You are known as a master networker. Can you share some tips on great networking?

Be open. Be out there. The old adage “It’s not what you know, it’s who you know” is so often true. It’s as important to network with potential clients as it is to develop your relationships with your colleagues out there. It’s also important to lean on mentors and those more experienced in the field. You need help? Ask for it. People are usually happy to give you good advice.

Be truthful. If you don’t know something, say so. If you cannot deliver what a client wants, never promise it. This is a field of very few guarantees. Manage expectations and be as transparent as possible.

Is there a particular book that you read, or podcast you listened to that really helped you in your career? Can you explain?

I’ve been lucky enough to work with some legends in this field. I lean on them as mentors. Their real experience has been more valuable to me than any book or podcast. I learn something new every day.

Because of the role you play, you are a person of great influence. If you could inspire a movement that would bring the most amount of good to the most amount of people, what would that be? You never know what your idea can trigger. 🙂

There are so many possibilities! I’m a huge Animal Welfare advocate and would like to see more education about treatment; environmental effects and use of animals to enhance the lives of humans whether it’s a prison or military program or help with developmental or emotional issues. I believe animals so positively affect our lives.

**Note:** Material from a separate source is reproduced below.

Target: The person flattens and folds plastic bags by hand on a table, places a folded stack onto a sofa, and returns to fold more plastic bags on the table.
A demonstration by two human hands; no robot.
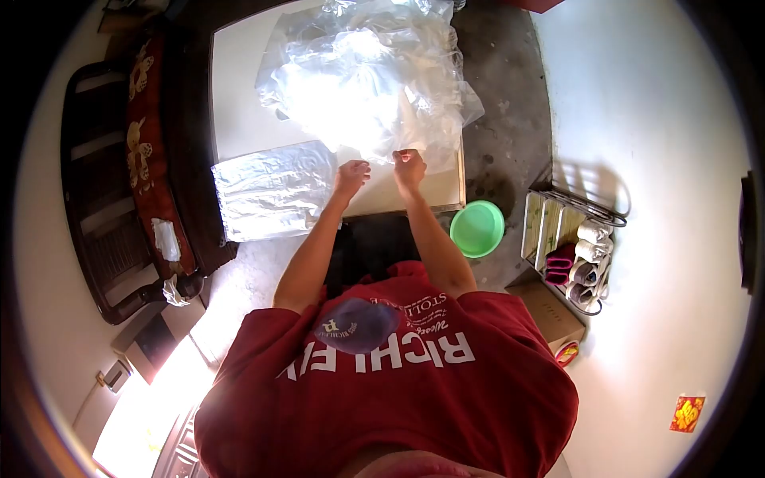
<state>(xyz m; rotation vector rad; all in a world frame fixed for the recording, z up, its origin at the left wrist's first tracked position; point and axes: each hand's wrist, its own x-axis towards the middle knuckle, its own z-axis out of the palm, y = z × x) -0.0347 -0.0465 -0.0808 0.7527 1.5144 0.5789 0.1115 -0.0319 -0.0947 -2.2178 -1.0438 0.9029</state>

Education — especially in the arts. Again, I believe there are so many avenues to enhance life through the arts whether it’s music, theater, fine art, etc. I’d love to see more programs to help aspiring artists find their way and grow their craft.

What are your “5 Things I Wish Someone Told Me Before I Started” and why. (Please share a story or example for each.)

Be creative; think out of the box. Don’t copy something that has gone before. Come up with the eye-opening angle that will get you (your client) noticed. We’ve done everything from elephant parades to tenting off entire streets in gorilla marketing campaigns. You’re only limited by your imagination — which has no limits.

Relationships are important. Build them personally and in business. Everyone has something to offer whether it’s a new friendship or a future collaboration. Relationships are the best ground for business and for personal growth. Never ever burn a bridge. This is a good way to ruin an otherwise stellar reputation.

Do your research-both about your clients and about the media you pitch. Know everything you can — background stories; business information, etc. In the media, know who writes what; what the interest is in; story angles that are applicable. Never simply ‘mass pitch’ a story blindly.

Listen. Really hear what is being said. What is on the surface may not be the entire story. Be kind, but don’t get taken advantage of. Naiveté will get you in trouble. For example, when first starting in the business, I worked for an agency that gave bonuses for proposals that resulted in business. I was asked by a colleague to ‘help’ them with a proposal, which I did. I wrote the entire thing. The agency got the client and the person for whom I wrote the proposal took the entire bonus without acknowledging my work at all. These things happen. Be helpful, be kind, be accommodating. But don’t allow yourself to be a victim.

Don’t take on clients you aren’t enthusiastic about/you don’t believe in. Your attitude will come across in everything you do. If a potential client simply doesn’t mesh with your belief system, expertise, etc.; if a potential client badmouths people, etc.; if they are demanding the impossible…run, do not walk…away. You don’t need the negativity nor the potential hassles that could come later. Don’t take on a client out of desperation.

This was really meaningful! Thank you so much for your time.